De quoi faire peur, un peu plus encore. Devenu plus complet, Ngannou, 34 ans, ce qui n'est pas vieux pour un lourd (et d'autant moins quand on a commencé tard comme lui), a tout pour conserver sa couronne pour quelques temps et signer un long règne. Mais il a déjà un sacré challenge qui l'attend vite au tournant, car la machine UFC ne s'arrête jamais d'avancer même quand on atteint son Graal, avec la promesse d'un combat contre Jon Jones à l'été. L'ancien roi des lourds-légers, dont la seule défaite en carrière en MMA est une disqualification alors qu'il menait le combat, monte chez les lourds pour cimenter un peu plus son héritage revendiqué de "GOAT" (le plus grand de tous les temps).

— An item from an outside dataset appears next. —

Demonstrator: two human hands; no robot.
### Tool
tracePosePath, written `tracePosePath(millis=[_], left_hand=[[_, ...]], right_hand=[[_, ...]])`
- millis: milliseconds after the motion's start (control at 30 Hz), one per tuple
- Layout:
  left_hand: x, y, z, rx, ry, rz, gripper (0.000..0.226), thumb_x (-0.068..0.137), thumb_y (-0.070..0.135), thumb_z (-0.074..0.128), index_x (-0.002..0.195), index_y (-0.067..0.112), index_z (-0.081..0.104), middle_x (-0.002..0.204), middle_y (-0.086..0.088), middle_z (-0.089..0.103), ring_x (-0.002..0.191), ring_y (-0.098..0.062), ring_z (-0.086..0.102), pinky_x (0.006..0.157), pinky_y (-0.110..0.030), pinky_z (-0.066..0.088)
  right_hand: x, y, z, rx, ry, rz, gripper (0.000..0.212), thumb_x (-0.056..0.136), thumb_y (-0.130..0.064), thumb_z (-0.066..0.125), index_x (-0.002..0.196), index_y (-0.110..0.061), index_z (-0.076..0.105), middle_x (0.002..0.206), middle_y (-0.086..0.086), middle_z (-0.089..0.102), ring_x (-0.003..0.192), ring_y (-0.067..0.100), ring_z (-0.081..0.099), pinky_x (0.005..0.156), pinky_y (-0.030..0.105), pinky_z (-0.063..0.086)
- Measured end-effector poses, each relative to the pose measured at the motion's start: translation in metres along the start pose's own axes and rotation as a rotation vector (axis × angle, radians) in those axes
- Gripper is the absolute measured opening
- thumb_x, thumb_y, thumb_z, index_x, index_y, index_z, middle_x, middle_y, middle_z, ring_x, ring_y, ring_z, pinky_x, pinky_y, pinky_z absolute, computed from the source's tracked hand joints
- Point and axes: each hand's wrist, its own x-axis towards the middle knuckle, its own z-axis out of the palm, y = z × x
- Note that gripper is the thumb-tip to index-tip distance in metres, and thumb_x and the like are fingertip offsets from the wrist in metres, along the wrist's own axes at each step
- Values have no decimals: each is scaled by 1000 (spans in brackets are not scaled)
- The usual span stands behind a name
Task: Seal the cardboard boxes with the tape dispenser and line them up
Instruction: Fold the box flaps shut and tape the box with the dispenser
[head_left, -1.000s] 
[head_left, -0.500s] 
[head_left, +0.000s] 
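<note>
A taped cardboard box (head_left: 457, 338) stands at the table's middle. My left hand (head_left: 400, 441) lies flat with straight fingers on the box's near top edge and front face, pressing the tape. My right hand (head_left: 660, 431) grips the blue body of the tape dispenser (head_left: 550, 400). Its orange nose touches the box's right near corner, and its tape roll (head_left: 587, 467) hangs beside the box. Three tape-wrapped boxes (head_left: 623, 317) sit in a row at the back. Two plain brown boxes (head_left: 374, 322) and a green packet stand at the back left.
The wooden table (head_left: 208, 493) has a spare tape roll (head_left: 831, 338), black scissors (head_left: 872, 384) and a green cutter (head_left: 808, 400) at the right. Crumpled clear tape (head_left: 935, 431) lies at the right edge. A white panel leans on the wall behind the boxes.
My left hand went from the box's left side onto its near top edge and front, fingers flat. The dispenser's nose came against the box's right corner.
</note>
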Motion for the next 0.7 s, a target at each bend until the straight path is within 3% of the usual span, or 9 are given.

Jones sera sans doute plus lourd que Miocic, avec lequel la différence de poids s'est cette fois fait ressentir, et présentera un défi de taille tant sa palette technique est large. Mais Ngannou, qui pourrait aussi assez vite croiser dans l'octogone le Français Ciryl Gane, avec qui il a partagé un temps l'entraînement à la MMA Factory parisienne, a la puissance pour l'éteindre. Et désormais clairement une meilleure palette pour rivaliser. "Je suis le champion et il va devoir passer par moi, a lancé Francis à ce sujet. C'est quand il veut, en juillet ou en août. Montrez-moi l'argent et je suis là." Son futur adversaire partageait cette dernière demande via Twitter: "Allons-y, jouons bébé! Montrez-moi l'argent." Il sera à coup sûr au rendez-vous de ce qui sera l'un des plus gros combats pour le titre de l'histoire des lourds et même de l'UFC tout court.

Superstar mondiale

Le symbole d'un Ngannou qui possède les atouts pour se transformer en superstar mondiale. Après cette victoire électrique sur un champion très respecté, et avec son physique sculptural et son style de mastodonte qui détruit tout sur son passage façon Mike Tyson mais aussi son histoire hollywoodienne, de l'enfance à travailler dans une mine de sable aux nuits passés dans la rue à son arrivée à Paris en passant par le tortueux voyage pour migrer du Cameroun à l'Europe, Ngannou a tout pour dépasser le cadre de sa discipline et devenir une attraction planétaire. Depuis Brock Lesnar, la superstar du catch, aucun champion des lourds de l'UFC n'a possédé un tel pouvoir d'attraction. S'il réitère la série de KO foudroyants signée avant ce deuxième combat contre Miocic, quatre combats remportés en moins de trois minutes en tout, mais cette fois avec la ceinture, plus personne à l'UFC ne pourra rivaliser avec sa célébrité à part Conor McGregor. Le Camerounais a réalisé son rêve et l'a bien mérité. Mais le chemin de la gloire ne fait sans doute que commencer.